Les autres ponctions sur les retraités

Mais les dégâts pour les retraités ne s’arrêteraient pas là. Plusieurs autres mesures douloureuses pourraient intervenir, ciblées sur les seuls retraités les plus aisés. Il s’agirait en particulier de réduire le plafond de l’abattement de 10 % de l’impôt sur le revenu des retraités, pour récupérer 1,5 milliard d’euros, ou bien d’augmenter la part de CSG non-déductible dans les pensions, 800 millions d’euros prélevés uniquement sur les plus aisés.

Dans tous les cas, ces mesures cibleraient les retraités disposant des ressources mensuelles les plus élevées. Il n’est pas sûr qu’Emmanuel Macron soit là encore très à l’aise avec l’idée de frapper au portefeuille un électorat qui pourrait assurer sa victoire. Mais rien n’exclut que, au moins partiellement, certaines de ces mesures ne soient adoptées.

D’autres dégâts collatéraux

En dehors de ces mesures très ciblées sur les retraités, d’autres segments de l’économie pourraient être mis à contribution dès 2021 (ces mesures plus faciles à faire passer politiquement pourraient d’ailleurs servir d’appoint dès 2021 pour financer la nouvelle branche).

On pense particulièrement au prélèvement d’un milliard sur Action Logement, qui est annoncé de longue date et qui n’a plus guère de raison de ne pas intervenir. Le secteur du bâtiment vient, au passage, de bénéficier de nombreuses mesures dans le cadre du plan de relance. On ajoutera qu’Action Logement est plutôt une forteresse juppéiste à qui Macron n’a guère de raison de faire des cadeaux.
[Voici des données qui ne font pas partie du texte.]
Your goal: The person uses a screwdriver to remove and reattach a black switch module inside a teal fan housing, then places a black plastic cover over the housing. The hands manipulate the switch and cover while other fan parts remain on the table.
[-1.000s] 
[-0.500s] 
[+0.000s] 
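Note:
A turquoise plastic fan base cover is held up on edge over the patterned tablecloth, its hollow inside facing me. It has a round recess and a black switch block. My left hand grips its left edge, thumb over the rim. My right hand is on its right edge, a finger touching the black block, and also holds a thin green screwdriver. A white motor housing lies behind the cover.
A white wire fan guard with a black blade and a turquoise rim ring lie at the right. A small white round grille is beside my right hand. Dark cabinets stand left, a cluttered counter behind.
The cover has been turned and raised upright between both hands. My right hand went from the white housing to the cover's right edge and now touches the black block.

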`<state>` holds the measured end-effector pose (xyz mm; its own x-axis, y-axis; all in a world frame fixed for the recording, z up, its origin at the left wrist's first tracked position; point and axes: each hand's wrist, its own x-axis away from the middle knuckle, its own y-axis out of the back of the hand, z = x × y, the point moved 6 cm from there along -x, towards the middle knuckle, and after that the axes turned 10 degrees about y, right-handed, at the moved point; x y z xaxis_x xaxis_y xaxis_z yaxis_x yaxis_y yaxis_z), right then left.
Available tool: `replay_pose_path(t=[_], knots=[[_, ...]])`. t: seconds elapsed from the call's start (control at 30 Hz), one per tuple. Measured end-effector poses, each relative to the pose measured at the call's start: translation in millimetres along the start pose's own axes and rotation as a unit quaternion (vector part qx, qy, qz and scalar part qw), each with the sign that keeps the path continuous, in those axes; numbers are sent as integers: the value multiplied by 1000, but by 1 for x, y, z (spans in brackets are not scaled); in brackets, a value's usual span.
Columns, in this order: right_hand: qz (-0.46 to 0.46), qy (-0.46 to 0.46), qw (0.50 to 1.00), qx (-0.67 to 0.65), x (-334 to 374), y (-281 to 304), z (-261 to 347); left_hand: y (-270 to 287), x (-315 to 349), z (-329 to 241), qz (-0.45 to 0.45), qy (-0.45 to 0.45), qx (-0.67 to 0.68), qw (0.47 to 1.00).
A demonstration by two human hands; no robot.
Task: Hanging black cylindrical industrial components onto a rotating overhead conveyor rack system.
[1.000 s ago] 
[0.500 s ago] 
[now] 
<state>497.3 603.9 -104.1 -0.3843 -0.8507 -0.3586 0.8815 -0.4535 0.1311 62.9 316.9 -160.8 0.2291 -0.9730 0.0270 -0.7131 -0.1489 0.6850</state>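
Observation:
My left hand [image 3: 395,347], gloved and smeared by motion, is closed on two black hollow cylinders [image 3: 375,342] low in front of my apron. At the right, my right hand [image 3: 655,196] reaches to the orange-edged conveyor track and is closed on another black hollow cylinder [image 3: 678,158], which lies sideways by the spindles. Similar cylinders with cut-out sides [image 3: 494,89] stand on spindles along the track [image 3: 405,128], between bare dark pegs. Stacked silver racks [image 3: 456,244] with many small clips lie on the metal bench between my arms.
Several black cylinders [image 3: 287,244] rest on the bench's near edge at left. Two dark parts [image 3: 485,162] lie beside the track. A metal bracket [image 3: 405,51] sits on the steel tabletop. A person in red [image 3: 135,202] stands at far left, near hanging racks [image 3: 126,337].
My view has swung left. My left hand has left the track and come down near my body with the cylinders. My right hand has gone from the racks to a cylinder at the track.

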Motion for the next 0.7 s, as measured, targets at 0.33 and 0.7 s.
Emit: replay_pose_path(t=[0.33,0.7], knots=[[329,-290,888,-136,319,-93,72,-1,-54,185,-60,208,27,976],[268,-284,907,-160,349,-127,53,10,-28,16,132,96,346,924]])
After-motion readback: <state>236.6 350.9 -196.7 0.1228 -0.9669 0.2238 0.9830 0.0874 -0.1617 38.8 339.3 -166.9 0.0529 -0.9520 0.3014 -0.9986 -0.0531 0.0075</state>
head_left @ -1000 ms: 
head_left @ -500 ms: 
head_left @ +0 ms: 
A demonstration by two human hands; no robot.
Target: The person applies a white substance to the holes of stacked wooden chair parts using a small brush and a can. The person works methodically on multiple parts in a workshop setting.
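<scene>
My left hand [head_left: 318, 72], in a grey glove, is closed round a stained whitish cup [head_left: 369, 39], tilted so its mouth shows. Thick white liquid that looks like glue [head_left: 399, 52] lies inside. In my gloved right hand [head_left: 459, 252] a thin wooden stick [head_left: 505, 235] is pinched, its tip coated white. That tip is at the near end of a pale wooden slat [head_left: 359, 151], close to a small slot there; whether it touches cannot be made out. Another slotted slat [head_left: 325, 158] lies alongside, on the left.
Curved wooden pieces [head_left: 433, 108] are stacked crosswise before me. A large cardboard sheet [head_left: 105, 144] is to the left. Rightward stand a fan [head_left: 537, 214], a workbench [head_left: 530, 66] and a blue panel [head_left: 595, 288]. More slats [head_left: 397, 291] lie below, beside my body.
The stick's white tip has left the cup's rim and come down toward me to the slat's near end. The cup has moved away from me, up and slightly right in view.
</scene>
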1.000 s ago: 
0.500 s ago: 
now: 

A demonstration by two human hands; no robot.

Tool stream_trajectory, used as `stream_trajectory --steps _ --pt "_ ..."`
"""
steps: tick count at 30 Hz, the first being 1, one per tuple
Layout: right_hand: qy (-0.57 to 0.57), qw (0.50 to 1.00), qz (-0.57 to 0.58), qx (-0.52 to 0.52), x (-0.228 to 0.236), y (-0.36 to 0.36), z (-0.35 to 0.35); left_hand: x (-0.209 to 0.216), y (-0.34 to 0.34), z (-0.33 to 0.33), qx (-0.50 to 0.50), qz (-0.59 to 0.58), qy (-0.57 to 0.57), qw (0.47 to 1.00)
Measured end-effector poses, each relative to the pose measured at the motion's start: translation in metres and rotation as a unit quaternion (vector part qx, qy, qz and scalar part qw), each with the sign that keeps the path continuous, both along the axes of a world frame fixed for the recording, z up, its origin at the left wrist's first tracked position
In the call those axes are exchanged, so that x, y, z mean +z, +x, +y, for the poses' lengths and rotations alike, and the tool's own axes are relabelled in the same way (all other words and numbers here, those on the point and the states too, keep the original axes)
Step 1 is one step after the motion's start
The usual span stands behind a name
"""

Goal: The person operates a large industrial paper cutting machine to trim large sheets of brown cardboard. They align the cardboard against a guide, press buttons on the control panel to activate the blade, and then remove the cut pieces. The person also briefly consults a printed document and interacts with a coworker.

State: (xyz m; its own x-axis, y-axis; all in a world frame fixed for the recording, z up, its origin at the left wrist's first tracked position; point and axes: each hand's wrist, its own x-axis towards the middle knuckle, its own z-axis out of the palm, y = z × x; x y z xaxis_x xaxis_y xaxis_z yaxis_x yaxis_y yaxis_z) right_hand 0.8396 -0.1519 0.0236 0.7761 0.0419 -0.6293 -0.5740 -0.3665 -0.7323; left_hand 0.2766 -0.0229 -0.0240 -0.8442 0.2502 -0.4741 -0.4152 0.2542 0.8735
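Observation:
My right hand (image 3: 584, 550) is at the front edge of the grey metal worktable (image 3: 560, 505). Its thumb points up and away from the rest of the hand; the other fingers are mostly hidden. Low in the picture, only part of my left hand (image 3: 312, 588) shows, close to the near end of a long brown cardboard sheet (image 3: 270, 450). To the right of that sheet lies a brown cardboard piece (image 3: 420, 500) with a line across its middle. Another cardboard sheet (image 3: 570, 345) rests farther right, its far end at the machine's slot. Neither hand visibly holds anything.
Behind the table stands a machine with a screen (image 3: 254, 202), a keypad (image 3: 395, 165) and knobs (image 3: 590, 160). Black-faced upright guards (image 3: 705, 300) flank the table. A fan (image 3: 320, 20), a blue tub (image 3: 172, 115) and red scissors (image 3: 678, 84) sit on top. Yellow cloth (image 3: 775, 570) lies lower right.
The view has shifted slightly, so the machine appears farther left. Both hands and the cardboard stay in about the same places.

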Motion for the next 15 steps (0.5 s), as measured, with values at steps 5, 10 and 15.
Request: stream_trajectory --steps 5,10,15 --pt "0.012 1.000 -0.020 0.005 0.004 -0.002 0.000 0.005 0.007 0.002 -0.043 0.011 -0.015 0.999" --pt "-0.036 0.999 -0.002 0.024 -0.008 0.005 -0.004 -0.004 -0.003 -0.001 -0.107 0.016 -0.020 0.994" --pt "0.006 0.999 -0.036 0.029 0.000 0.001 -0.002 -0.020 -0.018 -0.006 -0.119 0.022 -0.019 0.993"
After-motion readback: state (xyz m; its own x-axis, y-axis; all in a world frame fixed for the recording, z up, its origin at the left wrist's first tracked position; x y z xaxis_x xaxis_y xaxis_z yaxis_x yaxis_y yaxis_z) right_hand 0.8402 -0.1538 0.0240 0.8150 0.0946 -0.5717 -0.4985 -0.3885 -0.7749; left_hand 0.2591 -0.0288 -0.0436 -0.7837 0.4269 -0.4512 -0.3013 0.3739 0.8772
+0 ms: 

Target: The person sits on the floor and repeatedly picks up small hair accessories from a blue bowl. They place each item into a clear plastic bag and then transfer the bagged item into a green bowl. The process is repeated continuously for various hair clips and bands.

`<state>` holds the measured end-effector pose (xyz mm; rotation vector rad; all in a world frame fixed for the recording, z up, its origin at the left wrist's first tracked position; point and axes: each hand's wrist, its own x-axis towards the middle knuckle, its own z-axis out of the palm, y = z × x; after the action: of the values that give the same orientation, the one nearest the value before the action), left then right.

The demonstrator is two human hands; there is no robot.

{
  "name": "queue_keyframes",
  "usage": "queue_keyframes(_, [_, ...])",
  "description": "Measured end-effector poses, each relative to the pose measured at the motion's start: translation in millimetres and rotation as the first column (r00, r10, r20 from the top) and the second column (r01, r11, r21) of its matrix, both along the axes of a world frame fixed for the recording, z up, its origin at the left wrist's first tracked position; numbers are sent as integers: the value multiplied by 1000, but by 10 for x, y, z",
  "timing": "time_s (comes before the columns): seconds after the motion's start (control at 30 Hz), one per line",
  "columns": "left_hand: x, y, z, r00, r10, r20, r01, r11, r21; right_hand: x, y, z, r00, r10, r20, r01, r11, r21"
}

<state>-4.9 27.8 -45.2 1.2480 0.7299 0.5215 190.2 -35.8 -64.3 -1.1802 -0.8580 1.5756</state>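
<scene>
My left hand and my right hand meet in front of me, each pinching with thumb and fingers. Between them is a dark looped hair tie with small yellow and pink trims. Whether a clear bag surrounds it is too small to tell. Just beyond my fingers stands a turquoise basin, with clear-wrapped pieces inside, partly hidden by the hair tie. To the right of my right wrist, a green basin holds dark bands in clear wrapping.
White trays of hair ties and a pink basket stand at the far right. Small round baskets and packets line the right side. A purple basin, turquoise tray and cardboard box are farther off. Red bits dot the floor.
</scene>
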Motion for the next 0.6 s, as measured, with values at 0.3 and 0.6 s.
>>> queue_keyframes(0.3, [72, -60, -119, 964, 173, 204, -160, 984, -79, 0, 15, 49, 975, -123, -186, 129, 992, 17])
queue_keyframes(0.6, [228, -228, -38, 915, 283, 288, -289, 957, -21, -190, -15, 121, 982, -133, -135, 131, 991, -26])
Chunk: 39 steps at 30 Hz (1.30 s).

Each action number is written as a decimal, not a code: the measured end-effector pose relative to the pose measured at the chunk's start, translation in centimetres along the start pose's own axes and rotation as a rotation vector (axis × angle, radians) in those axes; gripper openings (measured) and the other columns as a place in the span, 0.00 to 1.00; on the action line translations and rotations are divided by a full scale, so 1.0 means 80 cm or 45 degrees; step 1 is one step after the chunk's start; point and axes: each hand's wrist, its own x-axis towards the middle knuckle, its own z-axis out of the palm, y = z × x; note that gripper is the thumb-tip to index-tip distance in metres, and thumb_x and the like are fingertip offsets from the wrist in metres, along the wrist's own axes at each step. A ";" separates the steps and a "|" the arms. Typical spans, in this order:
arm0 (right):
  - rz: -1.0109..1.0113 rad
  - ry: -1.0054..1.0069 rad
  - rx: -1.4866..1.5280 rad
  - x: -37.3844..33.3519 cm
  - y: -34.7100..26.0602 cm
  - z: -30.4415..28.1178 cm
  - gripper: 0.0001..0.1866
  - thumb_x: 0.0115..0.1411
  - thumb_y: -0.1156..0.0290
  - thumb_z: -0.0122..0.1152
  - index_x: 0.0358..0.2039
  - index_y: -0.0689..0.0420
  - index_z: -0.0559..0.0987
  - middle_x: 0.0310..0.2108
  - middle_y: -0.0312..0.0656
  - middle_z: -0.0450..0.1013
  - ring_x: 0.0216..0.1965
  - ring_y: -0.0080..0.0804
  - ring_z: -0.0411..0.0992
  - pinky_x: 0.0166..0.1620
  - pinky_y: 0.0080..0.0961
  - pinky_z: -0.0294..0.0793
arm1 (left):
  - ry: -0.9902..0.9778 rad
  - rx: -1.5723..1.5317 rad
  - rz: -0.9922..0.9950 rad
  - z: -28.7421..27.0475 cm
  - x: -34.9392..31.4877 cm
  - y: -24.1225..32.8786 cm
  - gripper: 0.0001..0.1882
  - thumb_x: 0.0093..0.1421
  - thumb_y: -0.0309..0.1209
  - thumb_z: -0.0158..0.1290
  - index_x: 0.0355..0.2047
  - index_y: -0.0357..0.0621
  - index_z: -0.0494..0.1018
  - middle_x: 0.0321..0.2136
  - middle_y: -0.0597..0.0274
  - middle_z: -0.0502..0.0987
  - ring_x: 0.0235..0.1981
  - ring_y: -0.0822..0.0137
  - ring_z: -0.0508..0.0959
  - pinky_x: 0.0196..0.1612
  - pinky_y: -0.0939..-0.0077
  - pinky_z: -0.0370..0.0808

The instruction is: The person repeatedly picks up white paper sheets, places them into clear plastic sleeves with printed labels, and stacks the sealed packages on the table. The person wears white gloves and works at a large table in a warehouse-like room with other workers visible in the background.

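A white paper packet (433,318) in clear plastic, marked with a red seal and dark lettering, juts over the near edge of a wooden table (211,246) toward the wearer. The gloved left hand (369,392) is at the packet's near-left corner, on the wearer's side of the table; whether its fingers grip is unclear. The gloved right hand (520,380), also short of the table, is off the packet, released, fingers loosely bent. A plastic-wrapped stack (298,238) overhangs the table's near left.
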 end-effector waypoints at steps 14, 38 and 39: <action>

En outre, il est aussi fortement question de mobiliser une part du Fonds de Réserve des Retraites pour abonder le financement de la dépendance. Sans oublier la création d’un nouveau jour « dépendance » dans les entreprises.

Notre pronostic est que, pour 2021, le gouvernement privilégiera les mesures « invisibles » et reportera autant qu’il le pourra les arbitrages désagréables à l’après 2022.